_What the task requires_. Using the material below, repeat exactly the lines from the one with "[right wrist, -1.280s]" through the one with "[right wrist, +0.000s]", ends included, without any images.

_Available data_.
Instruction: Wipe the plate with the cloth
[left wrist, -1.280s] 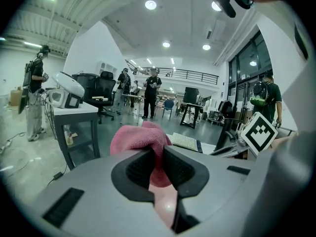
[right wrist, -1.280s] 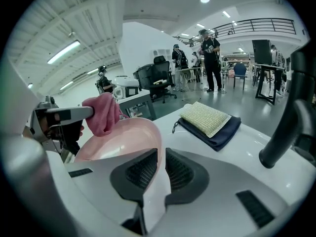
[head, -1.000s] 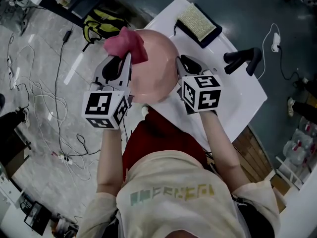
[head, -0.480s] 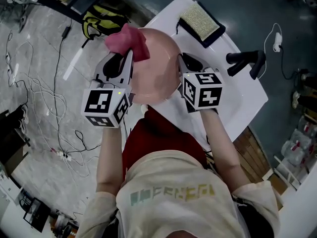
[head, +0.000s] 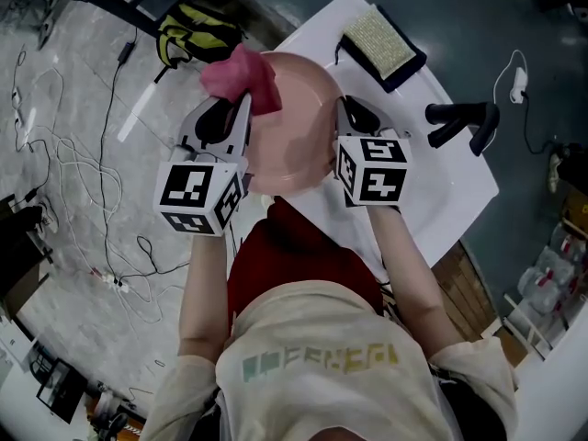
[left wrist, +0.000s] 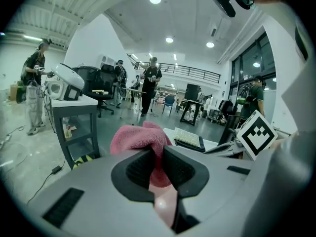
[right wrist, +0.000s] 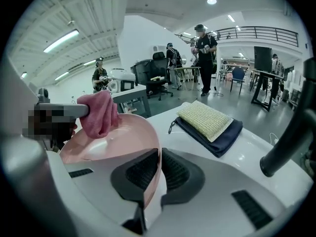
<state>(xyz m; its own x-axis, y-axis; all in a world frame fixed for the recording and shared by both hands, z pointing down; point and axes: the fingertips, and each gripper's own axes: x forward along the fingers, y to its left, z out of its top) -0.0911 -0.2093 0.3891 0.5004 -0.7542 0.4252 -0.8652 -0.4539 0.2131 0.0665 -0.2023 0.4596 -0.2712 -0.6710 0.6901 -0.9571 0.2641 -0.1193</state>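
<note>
A pink plate [head: 287, 122] is held tilted above the white table [head: 432, 182]. My right gripper [head: 344, 118] is shut on the plate's right rim [right wrist: 153, 157]. My left gripper [head: 241, 108] is shut on a pink cloth [head: 243, 79], which rests against the plate's far left edge. In the left gripper view the cloth [left wrist: 140, 139] bulges out beyond the jaws, with the plate [left wrist: 165, 206] just below. In the right gripper view the cloth [right wrist: 98, 113] hangs over the plate's inner face [right wrist: 113, 139].
A yellow sponge on a dark blue cloth [head: 378, 40] lies at the table's far side. A black handle-shaped object [head: 459, 119] stands at the table's right. Cables and a yellow-black bag [head: 188, 28] lie on the floor to the left. Several people stand in the background.
Both grippers, the plate and the cloth have shifted slightly to the right and up in the head view. Both grips are unchanged.
</note>
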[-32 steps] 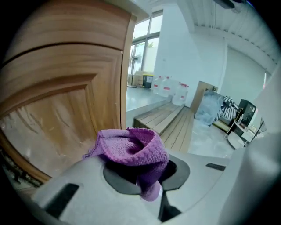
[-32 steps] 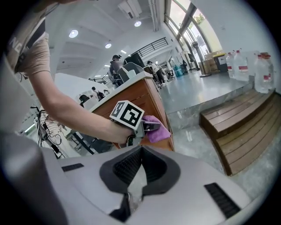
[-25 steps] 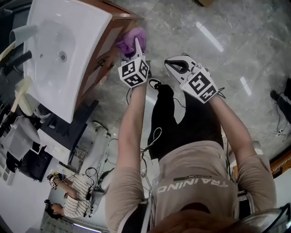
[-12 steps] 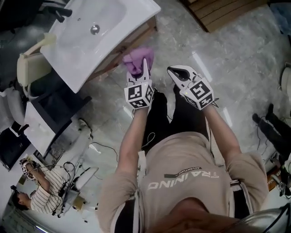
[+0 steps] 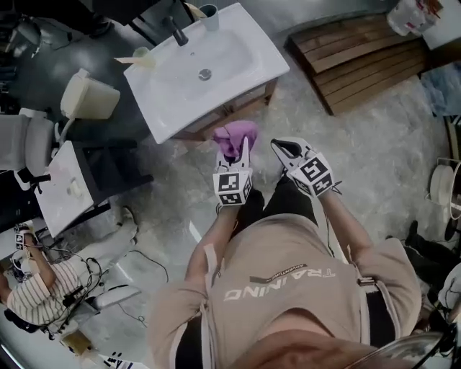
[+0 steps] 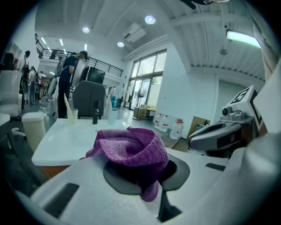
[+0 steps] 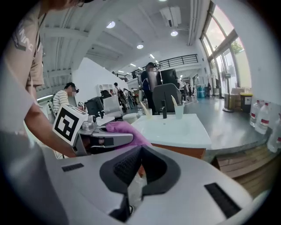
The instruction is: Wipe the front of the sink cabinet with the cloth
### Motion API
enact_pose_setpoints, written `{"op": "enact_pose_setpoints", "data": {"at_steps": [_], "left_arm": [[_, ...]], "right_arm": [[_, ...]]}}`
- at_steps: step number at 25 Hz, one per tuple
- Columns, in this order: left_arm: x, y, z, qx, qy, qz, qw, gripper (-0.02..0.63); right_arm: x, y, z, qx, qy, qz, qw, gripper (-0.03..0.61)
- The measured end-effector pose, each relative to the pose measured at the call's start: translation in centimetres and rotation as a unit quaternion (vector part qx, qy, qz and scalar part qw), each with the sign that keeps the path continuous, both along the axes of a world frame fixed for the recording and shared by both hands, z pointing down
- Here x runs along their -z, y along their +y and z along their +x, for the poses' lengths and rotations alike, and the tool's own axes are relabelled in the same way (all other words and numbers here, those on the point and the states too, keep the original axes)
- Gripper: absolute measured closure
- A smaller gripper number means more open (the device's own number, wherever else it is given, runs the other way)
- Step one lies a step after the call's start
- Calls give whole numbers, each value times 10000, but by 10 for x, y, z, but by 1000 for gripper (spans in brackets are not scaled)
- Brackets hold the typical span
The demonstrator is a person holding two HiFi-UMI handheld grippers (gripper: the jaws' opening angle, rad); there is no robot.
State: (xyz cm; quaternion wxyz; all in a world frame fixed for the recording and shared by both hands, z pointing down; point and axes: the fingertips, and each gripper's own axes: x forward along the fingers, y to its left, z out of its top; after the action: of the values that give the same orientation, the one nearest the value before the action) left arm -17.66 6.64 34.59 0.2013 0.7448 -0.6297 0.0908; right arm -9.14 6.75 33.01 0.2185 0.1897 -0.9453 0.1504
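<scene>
At frame centre, the left gripper (image 5: 243,146) pinches a crumpled purple cloth (image 5: 235,135) between its 2 jaws, just below the front of the brown wooden cabinet (image 5: 248,99) under the white rectangular sink (image 5: 180,79). Just right of it, the right gripper (image 5: 279,146) has its jaws pressed together, holding nothing.

Floor (image 5: 374,144): grey marbled stone; you stand on it, beside the sink cabinet (image 5: 241,101) and wooden slatted platform (image 5: 360,54).
Sink top (image 5: 180,86): tap (image 5: 175,31) and cup (image 5: 209,16) at its back edge.
</scene>
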Motion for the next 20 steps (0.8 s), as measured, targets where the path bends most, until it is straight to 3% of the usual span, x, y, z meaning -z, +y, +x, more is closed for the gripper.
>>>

_Solution for this problem_.
[right wrist, -1.280s] 
[head, -1.000s] 
[head, -0.480s] 
[head, +0.000s] 
[left wrist, +0.000s] 
[right wrist, +0.000s] 

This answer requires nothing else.